TASK TO CARRY OUT: Print, from the listing below, the lines starting at the line containing "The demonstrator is" and ending at the line containing "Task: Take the", exactly as they stand, and print nothing else.

*** Opening DATA SUPPLIED ***

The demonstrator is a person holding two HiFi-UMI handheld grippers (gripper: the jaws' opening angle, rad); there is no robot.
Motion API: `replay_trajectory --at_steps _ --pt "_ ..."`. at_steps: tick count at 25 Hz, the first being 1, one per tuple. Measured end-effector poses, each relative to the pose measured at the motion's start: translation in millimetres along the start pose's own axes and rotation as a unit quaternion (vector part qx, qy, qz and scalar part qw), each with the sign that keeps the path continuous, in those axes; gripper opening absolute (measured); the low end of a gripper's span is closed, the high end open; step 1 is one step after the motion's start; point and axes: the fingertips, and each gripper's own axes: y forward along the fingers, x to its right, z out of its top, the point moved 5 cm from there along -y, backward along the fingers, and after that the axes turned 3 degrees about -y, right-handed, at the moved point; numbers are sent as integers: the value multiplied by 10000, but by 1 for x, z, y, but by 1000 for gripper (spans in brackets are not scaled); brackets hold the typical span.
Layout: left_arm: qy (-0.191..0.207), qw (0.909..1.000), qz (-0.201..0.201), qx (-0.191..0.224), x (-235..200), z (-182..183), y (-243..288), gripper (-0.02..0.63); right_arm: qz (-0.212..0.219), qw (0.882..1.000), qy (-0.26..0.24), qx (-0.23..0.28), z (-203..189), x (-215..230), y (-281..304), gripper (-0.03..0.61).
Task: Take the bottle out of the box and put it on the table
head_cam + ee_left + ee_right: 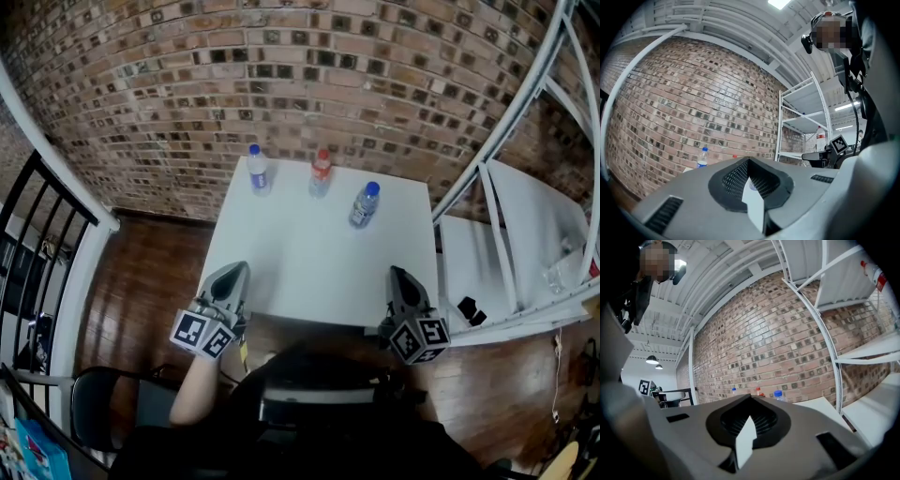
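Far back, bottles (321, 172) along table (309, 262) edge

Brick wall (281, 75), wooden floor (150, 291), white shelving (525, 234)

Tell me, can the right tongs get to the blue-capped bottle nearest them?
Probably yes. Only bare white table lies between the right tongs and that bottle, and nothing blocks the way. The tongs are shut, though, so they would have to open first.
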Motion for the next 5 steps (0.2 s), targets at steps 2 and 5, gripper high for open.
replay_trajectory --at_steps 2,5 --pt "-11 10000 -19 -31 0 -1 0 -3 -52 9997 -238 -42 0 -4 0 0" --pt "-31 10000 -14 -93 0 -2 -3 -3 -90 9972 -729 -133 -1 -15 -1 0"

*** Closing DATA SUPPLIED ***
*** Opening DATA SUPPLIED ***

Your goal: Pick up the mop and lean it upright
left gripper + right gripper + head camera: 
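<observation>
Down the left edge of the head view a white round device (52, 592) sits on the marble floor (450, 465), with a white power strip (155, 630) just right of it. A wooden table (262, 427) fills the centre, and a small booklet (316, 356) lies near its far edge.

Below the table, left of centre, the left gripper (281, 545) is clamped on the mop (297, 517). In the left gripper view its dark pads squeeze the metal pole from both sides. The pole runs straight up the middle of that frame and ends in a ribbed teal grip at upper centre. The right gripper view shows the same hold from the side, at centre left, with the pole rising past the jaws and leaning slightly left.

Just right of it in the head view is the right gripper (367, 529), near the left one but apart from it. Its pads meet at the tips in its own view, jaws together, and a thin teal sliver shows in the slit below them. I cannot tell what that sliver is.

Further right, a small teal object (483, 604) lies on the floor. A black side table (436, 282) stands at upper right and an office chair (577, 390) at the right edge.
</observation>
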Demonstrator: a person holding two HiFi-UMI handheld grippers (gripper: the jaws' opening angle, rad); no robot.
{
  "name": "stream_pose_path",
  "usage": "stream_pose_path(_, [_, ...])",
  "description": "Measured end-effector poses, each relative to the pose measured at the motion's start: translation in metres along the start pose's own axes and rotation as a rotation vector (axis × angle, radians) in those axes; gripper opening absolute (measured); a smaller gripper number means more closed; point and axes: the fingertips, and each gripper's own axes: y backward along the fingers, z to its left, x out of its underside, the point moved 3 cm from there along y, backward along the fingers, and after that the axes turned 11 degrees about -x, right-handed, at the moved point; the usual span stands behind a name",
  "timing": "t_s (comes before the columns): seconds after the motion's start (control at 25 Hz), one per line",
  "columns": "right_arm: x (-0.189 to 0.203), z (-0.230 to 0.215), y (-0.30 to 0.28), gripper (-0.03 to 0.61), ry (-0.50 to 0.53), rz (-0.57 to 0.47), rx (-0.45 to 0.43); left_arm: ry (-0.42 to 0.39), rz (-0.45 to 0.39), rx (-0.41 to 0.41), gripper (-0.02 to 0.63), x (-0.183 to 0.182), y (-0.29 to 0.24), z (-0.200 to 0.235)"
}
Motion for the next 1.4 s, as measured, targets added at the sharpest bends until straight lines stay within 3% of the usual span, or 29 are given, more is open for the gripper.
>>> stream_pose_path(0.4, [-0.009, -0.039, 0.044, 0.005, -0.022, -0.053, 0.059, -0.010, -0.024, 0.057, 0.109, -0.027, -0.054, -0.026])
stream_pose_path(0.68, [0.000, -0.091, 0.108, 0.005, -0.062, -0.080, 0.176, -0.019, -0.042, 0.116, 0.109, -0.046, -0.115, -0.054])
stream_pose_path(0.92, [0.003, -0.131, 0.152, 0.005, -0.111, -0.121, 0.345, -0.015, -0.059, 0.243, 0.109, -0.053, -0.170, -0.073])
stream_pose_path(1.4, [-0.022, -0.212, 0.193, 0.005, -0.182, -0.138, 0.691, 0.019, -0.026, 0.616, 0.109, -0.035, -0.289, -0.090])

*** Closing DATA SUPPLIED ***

ANSWER SECTION:
The demonstrator is a person holding two HiFi-UMI handheld grippers (gripper: the jaws' opening angle, rad); there is no robot.
Motion API: `replay_trajectory --at_steps _ --pt "_ ..."`. at_steps: tick count at 25 Hz, the first being 1, one per tuple. Measured end-effector poses, each relative to the pose measured at the motion's start: translation in millimetres along the start pose's own axes and rotation as a unit quaternion (vector part qx, qy, qz and scalar part qw), each with the sign that keeps the path continuous, in those axes; gripper opening absolute (measured); the low end of a gripper's span is closed, the high end open; step 1 is one step after the motion's start; point and axes: the fingertips, and each gripper's own axes: y forward along the fingers, x to its right, z out of its top, the point moved 5 cm from there along -y, backward along the fingers, and after that the axes turned 3 degrees about -y, right-handed, at the moved point; numbers are sent as integers: the value multiplied by 10000, but by 1 for x, z, y, but by 1000 for gripper (spans in brackets are not scaled); brackets hold the typical span.
Layout: left_arm: qy (-0.191..0.207), qw (0.909..1.000), qz (-0.201..0.201), qx (-0.191..0.224), x (-235..200), z (-182..183), y (-243..288), gripper (-0.02..0.63); right_arm: qz (-0.212..0.219), qw (0.882..1.000), qy (-0.26..0.24), qx (-0.23..0.28), z (-203..189), x (-215..230), y (-281..304), gripper (-0.03..0.61).
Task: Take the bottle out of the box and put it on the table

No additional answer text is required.